Focus on Cost Containment
The other big challenge is cost containment. “The complaint I hear more than any other about our conference is that it's too expensive. Attendees don't understand why meal prices or hotel rates have to be that high.” However, she knows that the hoteliers have to make a profit, so it's always a goal to negotiate the best package possible.
“I have tried to work hard at understanding what their reality is in terms of what's negotiable,” she says, and to balance those considerations against her attendees' needs and requirements. Her advice to meeting planners is to be clear about your needs and don't be afraid to ask for concessions if they are not in the contracts.
For example, one recent contract didn't mention anything about Wi-Fi connectivity. Since many attendees bring laptops, Wi-Fi is very important to the group, so she asked the hotel to include free Wi-Fi. The hotel agreed. “It was an additional perk that I was so grateful for, but I don't think it would have ever happened if I hadn't asked for it.”
Traveling and Hiking
Douglas has been an RCMA member for about eight years. “I heard about it from Duane Steiner, who held this job before my predecessor, Lerry Fogle.” With the conference planning Douglas was doing in the youth ministry at the time, Steiner thought RCMA might be a good resource — and it was. The exhibit hall at the annual conference proved to be particularly helpful. Douglas found many new potential venues for her youth events.

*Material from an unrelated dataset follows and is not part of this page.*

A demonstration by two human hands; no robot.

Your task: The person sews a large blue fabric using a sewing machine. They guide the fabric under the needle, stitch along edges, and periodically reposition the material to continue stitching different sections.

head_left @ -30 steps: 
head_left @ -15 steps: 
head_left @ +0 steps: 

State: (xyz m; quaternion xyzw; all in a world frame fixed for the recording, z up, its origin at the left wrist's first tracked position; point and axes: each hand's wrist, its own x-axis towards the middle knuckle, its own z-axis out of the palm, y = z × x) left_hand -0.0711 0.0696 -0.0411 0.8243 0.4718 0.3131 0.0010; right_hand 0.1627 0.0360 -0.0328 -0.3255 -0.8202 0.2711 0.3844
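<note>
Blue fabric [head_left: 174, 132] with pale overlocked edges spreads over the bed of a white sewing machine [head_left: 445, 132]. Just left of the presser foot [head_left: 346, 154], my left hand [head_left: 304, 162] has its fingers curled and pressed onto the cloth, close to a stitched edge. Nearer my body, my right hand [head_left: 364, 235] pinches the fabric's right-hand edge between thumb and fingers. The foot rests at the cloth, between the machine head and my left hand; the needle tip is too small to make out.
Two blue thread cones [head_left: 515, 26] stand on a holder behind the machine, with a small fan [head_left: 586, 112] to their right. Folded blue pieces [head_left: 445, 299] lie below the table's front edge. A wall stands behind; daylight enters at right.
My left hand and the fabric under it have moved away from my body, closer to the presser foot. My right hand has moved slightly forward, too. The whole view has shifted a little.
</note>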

When she's not planning meetings, Douglas spends much of her time devoted to the Church of the Brethren, where she is ordained and was former pastor. She also likes to travel. This year, Douglas and her husband traveled to Glacier National Park and the Smoky Mountain National Park, where they did some hiking.
“We got a chance to hike Glacier National Park after the conference,” she says. “That was the major treat of the summer.”